Drug Health Service, Royal Prince Alfred Hospital, New South Wales, Australia.
Health Promot J Austr. 2012 Dec;23(3):219-25. doi: 10.1071/he12219.
Although many Aboriginal Australians live in cities, minimal research has addressed community-based approaches to reduce alcohol problems in that setting.
We conducted a pilot study of community-based education and brief intervention. Existing Aboriginal community-based groups in an urban region were offered interactive education sessions with Aboriginal facilitators. The session was based around a World Health Organization brief intervention, with posters as visual aids. Before education, participants completed the Alcohol Use Disorders Identification Test (AUDIT) and questions on potential barriers to treatment access. After the session, feedback on AUDIT score and one- on- one brief intervention were offered.

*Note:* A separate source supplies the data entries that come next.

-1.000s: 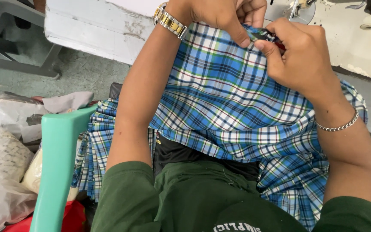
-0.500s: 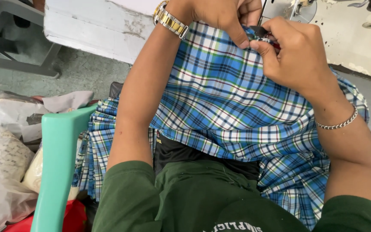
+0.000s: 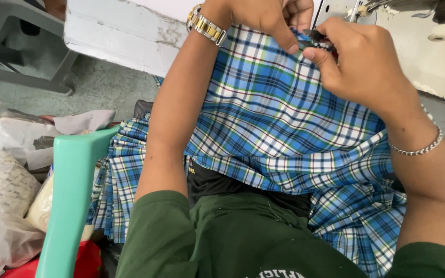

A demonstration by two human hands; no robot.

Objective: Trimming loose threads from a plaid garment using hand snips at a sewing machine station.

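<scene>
A blue, white and green plaid cloth (image 3: 284,123) lies over my lap and runs up to the edge of a white sewing machine table (image 3: 130,31). My left hand (image 3: 263,15), with a gold and silver watch on its wrist, pinches the cloth's top edge. My right hand (image 3: 361,67), with a silver bracelet on the wrist, grips a small dark tool (image 3: 318,38) with a red part at that same edge. The two hands almost touch. What the tool's tip does is hidden by my fingers.
A mint green plastic chair arm (image 3: 70,195) stands at my left, with more folded plaid cloth (image 3: 119,185) beside it. Plastic bags (image 3: 1,206) lie on the concrete floor at left. A grey stool (image 3: 16,46) stands at the top left. The sewing machine's metal parts (image 3: 366,7) show at the top.
My right hand has shifted slightly up and left along the cloth's top edge, closer to my left thumb. The cloth and my left hand have barely moved.
</scene>
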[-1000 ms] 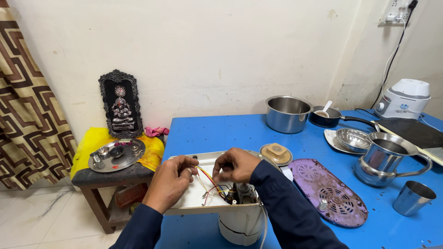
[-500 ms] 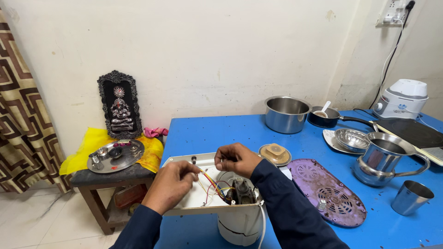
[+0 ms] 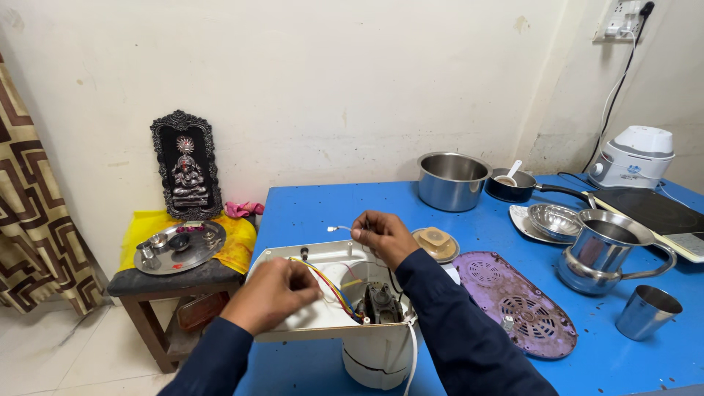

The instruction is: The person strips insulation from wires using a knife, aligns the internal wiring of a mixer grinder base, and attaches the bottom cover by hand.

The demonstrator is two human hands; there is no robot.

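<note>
We have the white plastic appliance body (image 3: pixel 367 345) lying opened at the tabletop's (image 3: pixel 308 213) near edge, at six o'clock in our view, with its base plate off: the purple perforated oval cover (image 3: pixel 513 308) rests on the blue surface at four o'clock of it. Inside the shell the dark motor block (image 3: pixel 380 302) sits exposed, with red, yellow and blue wires (image 3: pixel 331 287) running from it. By our judgement the opening-up is done and the wiring work is under way; closing the housing is left.

Our right hand (image 3: pixel 383 235) has its fingers pinched together on a thin white lead with a metal end (image 3: pixel 339 229), lifted just above the shell's far rim. Our left hand (image 3: pixel 273 293) has its fingers closed on the coloured wires at the shell's left side.

Of the containers, the steel cooking pot (image 3: pixel 453 180) at one o'clock looks empty; the small black pan (image 3: pixel 513 187) beside it holds a white spoon (image 3: pixel 507 176). The steel bowl (image 3: pixel 556 220) lies on a flat plate, seemingly empty. We cannot see into the handled steel jug (image 3: pixel 609 253) or the steel tumbler (image 3: pixel 647 312) at three o'clock.
</note>
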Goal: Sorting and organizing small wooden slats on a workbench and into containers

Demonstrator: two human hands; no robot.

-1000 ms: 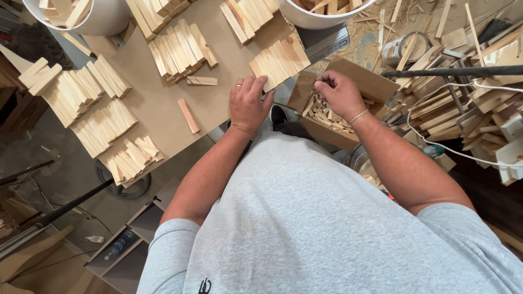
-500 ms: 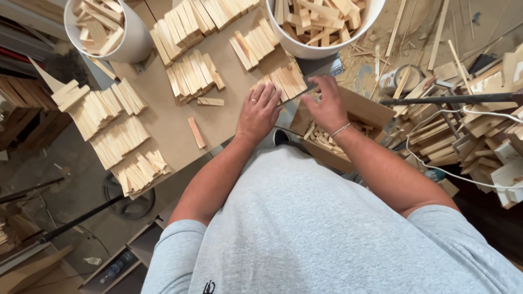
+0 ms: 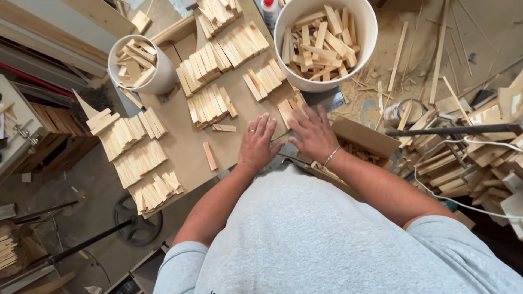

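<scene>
White bucket (image 3: 364, 49) of wooden blocks (image 3: 321, 46)

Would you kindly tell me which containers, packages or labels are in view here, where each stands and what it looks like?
Large white bucket: top centre, round, full of wood offcuts.
Small white bucket: upper left, round, holding wood pieces.
Cardboard box: beside the right hand, brown, open.
White bottle: top edge, red cap.

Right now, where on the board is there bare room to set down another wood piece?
Bare board lies between the middle row of sticks and the lone stick, left of the left hand. The far end near the large bucket is crowded.
</scene>
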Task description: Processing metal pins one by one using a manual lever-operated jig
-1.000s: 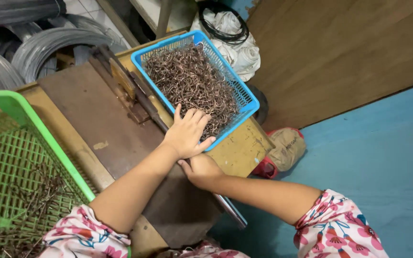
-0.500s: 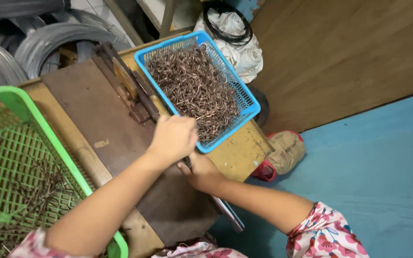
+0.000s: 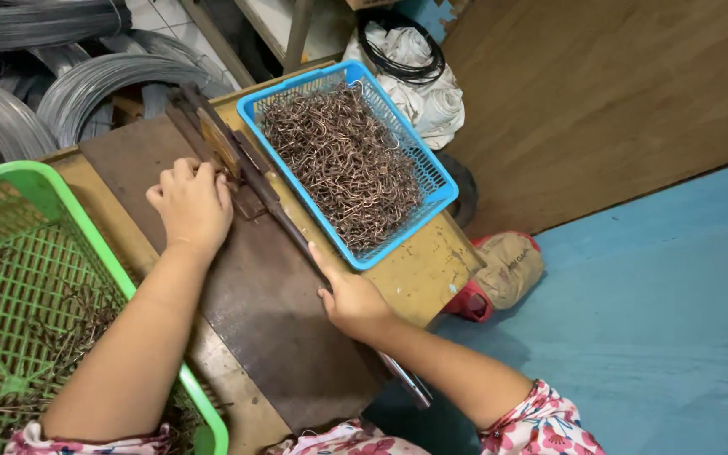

Over 12 months, eight sessions were conducted and 58 individuals participated. The groups reached individuals with potential need for assistance: although 29.8% of the 47 questionnaire respondents were non-drinkers, 44.7% had an AUDIT score (of 8+) suggesting an alcohol problem, and 51.5% of drinkers reported 5+ (non-standardised) drinks per occasion. Participants showed considerable interest in the resources and most actively participated. All appeared unaware of recommended drinking limits, or of newer treatment options such as home detoxification or relapse prevention medicines. Participants were interested to receive their AUDIT score but not one-on- one intervention. Potential treatment access barriers were described.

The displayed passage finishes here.